→ Task instructions
Search the material for lines containing the word "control", and copy each one.

++++ Data supplied ++++

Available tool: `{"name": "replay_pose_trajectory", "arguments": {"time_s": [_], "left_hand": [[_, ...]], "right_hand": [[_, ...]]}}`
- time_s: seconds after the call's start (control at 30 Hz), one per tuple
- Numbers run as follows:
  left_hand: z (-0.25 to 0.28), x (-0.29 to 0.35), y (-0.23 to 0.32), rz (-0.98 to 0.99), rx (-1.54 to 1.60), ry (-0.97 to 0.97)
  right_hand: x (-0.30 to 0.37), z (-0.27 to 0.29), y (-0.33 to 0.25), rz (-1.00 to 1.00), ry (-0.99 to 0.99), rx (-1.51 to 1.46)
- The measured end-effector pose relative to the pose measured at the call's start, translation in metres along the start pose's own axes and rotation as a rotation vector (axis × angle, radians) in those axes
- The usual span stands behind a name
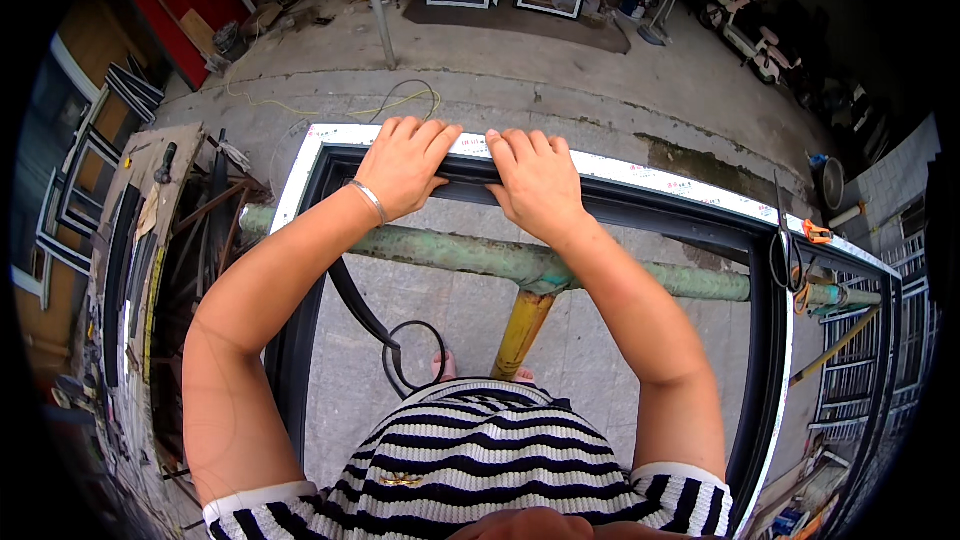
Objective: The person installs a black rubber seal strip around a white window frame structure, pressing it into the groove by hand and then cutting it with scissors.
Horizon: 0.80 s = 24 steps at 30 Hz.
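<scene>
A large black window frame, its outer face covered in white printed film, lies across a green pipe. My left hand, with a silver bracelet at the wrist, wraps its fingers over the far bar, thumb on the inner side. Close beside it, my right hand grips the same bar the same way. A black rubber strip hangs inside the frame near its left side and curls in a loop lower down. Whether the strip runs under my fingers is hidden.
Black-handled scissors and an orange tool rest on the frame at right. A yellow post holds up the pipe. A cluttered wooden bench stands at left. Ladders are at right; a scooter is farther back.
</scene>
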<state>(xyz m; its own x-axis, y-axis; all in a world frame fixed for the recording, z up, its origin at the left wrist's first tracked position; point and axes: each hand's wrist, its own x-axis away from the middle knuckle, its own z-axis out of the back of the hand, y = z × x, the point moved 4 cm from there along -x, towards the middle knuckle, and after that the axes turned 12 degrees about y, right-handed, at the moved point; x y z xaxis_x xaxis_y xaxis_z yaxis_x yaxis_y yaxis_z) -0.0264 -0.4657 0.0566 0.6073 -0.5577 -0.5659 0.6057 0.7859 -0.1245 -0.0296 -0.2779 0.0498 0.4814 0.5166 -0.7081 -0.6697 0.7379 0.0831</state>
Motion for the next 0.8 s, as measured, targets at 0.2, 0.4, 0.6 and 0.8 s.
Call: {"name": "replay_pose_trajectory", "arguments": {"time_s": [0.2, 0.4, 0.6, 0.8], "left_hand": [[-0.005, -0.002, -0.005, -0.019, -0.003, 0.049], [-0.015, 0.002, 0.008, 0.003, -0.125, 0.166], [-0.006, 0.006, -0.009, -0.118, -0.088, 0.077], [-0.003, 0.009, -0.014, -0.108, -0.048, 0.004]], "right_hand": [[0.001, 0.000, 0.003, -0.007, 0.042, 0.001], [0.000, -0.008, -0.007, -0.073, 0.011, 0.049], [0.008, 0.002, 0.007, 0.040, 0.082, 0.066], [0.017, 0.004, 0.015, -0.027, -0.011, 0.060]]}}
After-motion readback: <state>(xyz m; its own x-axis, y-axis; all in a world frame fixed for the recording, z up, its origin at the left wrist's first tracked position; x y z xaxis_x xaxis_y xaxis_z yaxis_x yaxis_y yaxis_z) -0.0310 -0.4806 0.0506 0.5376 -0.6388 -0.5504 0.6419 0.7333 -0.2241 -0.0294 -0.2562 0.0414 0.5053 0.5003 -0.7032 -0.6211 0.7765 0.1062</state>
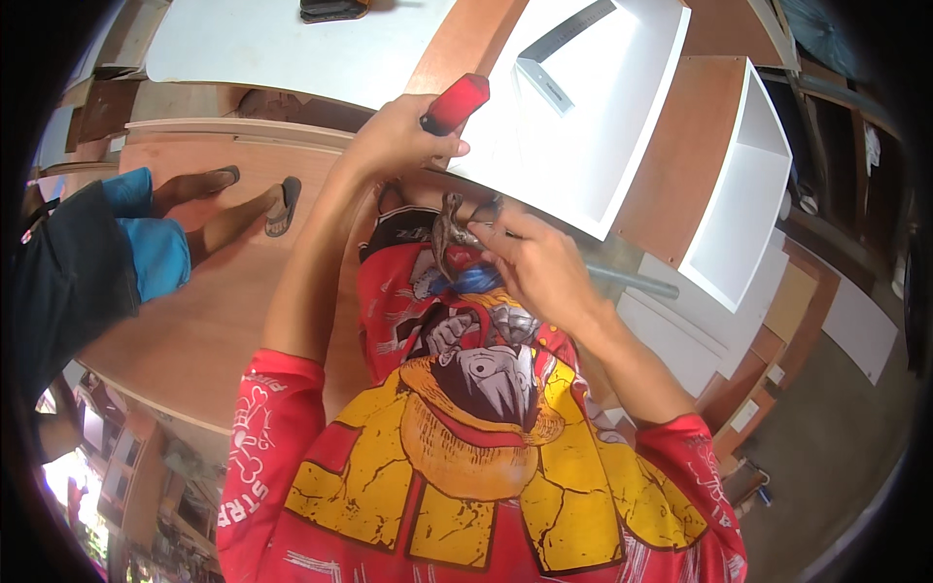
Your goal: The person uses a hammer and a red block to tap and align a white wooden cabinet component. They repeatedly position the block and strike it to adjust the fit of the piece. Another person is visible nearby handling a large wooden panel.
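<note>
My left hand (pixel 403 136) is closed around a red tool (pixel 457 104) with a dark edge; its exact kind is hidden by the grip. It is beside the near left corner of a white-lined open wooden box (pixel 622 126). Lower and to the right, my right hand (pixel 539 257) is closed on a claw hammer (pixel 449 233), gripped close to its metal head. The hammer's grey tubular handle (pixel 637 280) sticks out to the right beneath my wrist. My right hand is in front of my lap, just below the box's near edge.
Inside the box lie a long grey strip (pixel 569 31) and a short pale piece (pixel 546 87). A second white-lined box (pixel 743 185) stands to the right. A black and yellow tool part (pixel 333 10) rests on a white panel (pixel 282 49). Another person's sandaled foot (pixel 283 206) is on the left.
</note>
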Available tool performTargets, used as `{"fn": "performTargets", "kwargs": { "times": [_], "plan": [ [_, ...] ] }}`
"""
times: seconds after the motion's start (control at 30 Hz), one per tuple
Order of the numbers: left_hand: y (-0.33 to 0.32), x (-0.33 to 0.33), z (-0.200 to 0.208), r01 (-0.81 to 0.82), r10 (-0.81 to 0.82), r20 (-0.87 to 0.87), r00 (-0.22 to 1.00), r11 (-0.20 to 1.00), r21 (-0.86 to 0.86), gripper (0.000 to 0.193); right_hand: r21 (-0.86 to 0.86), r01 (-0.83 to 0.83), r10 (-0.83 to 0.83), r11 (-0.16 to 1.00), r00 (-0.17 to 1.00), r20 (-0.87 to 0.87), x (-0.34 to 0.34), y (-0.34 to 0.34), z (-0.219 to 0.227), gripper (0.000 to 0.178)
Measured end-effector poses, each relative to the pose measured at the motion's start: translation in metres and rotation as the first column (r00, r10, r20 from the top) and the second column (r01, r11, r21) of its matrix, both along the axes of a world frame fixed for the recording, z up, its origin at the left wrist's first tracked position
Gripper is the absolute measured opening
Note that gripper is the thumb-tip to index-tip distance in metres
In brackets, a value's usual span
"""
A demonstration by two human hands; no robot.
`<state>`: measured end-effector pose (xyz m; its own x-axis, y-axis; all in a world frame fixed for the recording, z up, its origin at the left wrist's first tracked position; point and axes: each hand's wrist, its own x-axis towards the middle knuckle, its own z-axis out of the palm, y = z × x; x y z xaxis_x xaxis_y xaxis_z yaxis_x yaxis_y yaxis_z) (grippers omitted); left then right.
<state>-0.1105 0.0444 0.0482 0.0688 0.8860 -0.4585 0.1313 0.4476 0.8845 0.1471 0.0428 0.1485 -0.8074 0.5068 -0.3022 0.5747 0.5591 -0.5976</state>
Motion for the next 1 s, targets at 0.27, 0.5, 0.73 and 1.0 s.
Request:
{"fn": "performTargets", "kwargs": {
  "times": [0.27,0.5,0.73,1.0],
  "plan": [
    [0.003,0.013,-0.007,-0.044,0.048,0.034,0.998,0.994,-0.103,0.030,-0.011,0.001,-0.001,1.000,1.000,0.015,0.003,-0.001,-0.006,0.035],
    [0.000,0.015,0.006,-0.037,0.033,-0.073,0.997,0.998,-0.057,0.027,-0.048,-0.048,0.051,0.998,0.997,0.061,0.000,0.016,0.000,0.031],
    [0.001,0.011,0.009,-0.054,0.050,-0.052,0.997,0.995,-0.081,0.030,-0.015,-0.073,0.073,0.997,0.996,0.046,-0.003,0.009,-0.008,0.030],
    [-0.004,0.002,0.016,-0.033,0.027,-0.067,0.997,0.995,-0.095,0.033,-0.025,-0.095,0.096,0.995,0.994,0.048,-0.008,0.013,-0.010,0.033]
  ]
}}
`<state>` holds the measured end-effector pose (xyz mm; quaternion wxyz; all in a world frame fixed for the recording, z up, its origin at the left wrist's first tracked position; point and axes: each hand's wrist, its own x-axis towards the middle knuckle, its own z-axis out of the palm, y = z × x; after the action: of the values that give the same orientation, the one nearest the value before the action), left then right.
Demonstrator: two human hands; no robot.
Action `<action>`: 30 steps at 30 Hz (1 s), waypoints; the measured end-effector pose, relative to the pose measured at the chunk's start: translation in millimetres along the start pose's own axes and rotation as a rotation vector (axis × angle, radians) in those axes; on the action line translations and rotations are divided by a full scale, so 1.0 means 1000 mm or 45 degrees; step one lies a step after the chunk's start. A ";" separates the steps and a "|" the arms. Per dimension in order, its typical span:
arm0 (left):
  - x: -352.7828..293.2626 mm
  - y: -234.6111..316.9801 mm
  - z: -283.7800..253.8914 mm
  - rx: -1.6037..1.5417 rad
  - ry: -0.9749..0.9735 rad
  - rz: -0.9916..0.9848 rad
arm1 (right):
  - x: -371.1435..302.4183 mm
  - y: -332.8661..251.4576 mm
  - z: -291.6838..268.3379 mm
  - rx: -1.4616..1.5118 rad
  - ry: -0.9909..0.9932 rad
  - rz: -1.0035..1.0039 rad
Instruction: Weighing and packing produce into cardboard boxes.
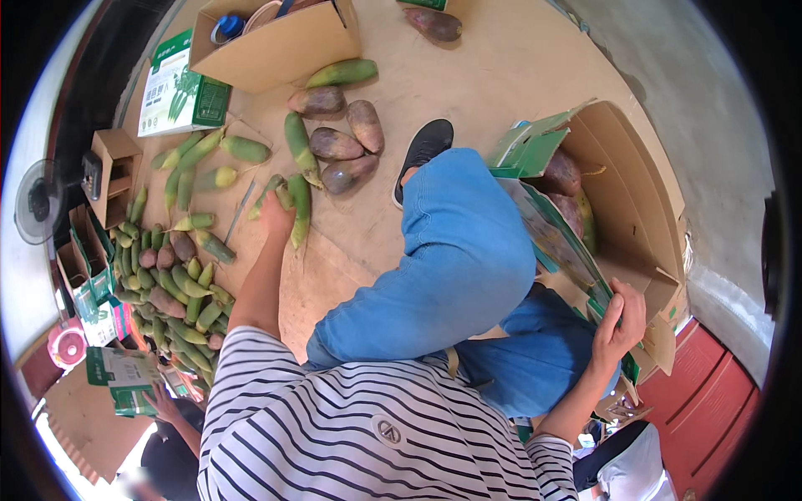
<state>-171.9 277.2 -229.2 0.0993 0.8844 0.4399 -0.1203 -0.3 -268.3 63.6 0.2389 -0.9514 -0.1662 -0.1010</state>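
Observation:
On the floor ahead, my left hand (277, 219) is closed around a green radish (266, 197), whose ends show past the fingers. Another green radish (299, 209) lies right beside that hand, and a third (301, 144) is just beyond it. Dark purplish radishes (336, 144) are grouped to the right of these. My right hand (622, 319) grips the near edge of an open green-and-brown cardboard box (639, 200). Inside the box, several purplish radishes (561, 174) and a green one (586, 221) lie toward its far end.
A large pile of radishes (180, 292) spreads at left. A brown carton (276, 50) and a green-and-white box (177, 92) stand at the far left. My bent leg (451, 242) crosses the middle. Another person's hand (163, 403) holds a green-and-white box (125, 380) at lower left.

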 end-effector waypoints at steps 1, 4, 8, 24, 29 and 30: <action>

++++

→ Solution for this problem
- time_s: seconds after the call's start (control at 30 Hz), one per tuple
times: seconds after the motion's start (control at 30 Hz), one per tuple

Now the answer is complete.